Pode não parecer, mas os operadores olham com otimismo cauteloso para os próximos meses, sobretudo se pensarmos nas previsões de desastre que prevaleciam. Com muitas ressalvas e a visão assumidamente realista que a verdadeira recuperação só arrancará em 2021, concluem os convidados da Summit do Turismo de “Os Nossos Campeões”. O projeto da SIC Notícias e do Expresso com o Novo Banco reuniu digitalmente oito figuras do sector turístico e da animação cultural — que pode conhecer na coluna da esquerda — para discutir o impacto da covid-19 na sua atividade económica, numa fase em que a retoma é vista como essencial e encoraja-se a população a viajar, mais do que nunca, indo para fora cá dentro.
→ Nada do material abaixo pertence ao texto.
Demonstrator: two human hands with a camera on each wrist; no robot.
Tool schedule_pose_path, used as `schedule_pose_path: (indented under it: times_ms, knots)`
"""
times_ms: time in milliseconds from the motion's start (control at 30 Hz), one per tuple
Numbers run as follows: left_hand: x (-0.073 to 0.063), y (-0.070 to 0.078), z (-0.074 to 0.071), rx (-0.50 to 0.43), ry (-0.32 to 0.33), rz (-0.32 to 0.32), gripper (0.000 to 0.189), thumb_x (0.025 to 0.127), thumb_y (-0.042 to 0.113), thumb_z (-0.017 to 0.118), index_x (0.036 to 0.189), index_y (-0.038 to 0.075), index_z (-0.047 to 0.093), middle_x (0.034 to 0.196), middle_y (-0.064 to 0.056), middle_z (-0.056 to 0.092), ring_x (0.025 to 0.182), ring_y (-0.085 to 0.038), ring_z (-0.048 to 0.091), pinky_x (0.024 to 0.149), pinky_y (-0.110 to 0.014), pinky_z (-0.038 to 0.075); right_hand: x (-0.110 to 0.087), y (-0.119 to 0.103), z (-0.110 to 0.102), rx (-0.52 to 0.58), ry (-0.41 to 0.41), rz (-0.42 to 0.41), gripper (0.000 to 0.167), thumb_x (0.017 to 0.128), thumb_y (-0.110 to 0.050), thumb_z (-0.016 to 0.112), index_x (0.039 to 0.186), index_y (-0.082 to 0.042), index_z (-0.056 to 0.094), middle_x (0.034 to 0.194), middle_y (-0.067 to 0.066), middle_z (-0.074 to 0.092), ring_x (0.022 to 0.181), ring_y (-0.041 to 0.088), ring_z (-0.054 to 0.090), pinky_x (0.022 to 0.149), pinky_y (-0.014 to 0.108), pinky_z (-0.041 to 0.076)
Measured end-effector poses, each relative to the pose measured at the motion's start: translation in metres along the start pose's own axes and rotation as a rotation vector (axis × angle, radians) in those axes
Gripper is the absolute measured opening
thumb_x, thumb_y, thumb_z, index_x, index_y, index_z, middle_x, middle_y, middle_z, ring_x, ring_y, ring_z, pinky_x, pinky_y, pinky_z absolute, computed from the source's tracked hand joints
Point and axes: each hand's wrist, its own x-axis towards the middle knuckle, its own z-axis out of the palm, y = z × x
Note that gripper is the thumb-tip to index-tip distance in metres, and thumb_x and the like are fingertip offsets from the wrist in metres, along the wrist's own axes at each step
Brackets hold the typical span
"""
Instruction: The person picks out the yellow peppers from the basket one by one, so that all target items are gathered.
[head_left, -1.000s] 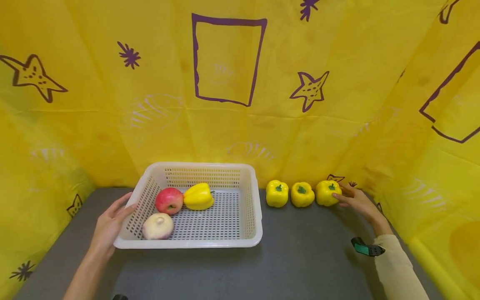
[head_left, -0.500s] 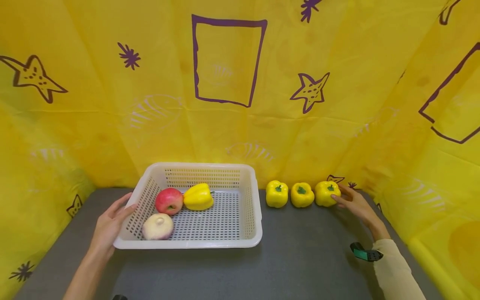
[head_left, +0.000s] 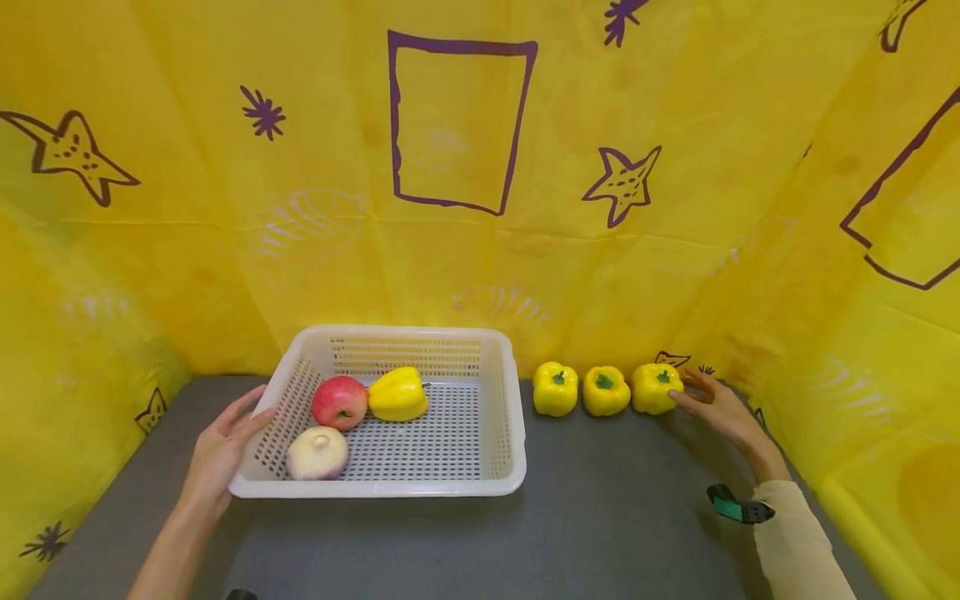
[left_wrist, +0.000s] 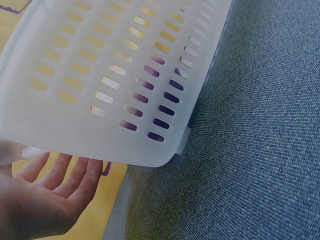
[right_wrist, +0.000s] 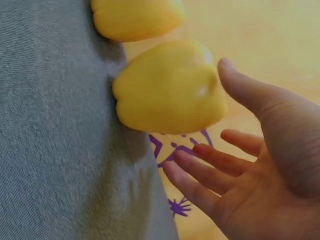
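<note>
My left hand holds the left rim of a white perforated plastic basket, thumb over the rim and fingers along the outer wall. In the left wrist view the basket wall hides part of that hand. Inside the basket lie a red apple, a yellow bell pepper and a whitish turnip-like vegetable. On the right, my right hand stands beside the rightmost yellow bell pepper. Its fingers are spread, and the right wrist view shows the thumb just apart from this pepper.
Two more yellow bell peppers, the middle one and the left one, stand in the same row, right of the basket. A grey cloth-covered table lies under everything. Patterned yellow curtains close off the back and sides.
Barely anything differs. The right hand stays beside the rightmost pepper with only a slight shift, and the left hand keeps its place on the basket. The whole view drifts a little.
</note>
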Motion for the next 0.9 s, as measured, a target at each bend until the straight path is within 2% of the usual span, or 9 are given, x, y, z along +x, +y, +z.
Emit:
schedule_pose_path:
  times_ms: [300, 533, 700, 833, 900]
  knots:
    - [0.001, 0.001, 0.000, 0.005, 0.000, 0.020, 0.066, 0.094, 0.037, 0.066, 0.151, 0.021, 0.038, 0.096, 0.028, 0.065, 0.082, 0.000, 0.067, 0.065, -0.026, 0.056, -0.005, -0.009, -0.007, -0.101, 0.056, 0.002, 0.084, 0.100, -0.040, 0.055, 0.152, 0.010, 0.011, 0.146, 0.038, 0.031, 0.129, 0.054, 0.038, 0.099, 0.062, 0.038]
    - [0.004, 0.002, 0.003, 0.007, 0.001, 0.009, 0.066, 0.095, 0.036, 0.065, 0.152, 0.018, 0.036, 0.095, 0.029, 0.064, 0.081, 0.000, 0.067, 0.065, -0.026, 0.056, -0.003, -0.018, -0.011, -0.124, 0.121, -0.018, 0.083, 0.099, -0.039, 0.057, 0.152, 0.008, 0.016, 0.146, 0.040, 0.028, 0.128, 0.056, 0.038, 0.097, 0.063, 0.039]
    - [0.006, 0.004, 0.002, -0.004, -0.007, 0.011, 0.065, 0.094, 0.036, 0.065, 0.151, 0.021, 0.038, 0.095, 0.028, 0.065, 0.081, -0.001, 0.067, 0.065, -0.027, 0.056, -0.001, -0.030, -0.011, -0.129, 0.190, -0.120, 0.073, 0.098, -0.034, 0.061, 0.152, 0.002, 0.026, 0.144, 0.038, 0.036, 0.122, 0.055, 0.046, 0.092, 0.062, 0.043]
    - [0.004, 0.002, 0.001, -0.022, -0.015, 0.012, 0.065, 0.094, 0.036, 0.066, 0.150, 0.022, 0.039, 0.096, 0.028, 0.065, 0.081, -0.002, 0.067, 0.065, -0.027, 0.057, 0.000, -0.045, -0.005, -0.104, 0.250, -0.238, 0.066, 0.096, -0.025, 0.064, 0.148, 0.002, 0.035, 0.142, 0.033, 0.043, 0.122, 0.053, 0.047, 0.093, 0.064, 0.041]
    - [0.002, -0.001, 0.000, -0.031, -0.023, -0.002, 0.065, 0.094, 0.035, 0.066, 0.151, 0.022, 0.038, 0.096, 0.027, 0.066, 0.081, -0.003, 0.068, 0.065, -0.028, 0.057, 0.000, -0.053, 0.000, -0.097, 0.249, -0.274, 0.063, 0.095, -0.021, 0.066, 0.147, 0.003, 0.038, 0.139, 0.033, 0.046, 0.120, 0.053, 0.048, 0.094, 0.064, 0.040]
Bernardo Trindade defende que “é indiscutível que a forma como lidamos com a pandemia nos beneficia” e lembra que o ADN da Porto Bay “é abrir hotéis, não é fechar”. Sem esquecer as “dificuldades de março”, quando se viu obrigado a “repatriar hóspedes” e a “colocar trabalhadores em casa”, o administrador do grupo hoteleiro mostra-se confiante quanto aos sinais que vão surgindo quanto ao futuro. Portugal foi neste período o primeiro destino europeu a receber o selo “Safe Travels” do World Travel & Tourism Council, ao passo que a criação do selo “Clean & Safe” por parte do Turismo de Portugal, que já conta com mais de 12 mil aderentes, é visto como uma medida positiva para recuperar a confiança dos clientes nos operadores. “Preparamo-nos bem”, acredita Bernardo Trindade.
Mercado ibérico
“Do ponto de vista de saúde somos agora reconhecidos”, acrescenta o CEO do Novo Banco, António Ramalho, para quem a “pandemia exige adaptação constante” e a capacidade de “planear em improviso”, algo que as empresas têm sido capazes de fazer. “Aproveitamos este período para fazer investimentos e para formar o pessoal para sermos mais competitivos”, explica o administrador executivo do Natura IMB Hotels, Luís Veiga. Com implantação na zona da Serra da Estrela, o grupo “está muito dependente do mercado interno”, e o responsável aponta às portagens para chegar à região como um obstáculo antigo que colocam ainda mais entraves à recuperação. “Equivalem a uma noite no hotel”, lembra, sem deixar de acrescentar que “continua tudo muito parado” na retoma da atividade turística, com previsão de dados próximos de 2019 apenas em julho.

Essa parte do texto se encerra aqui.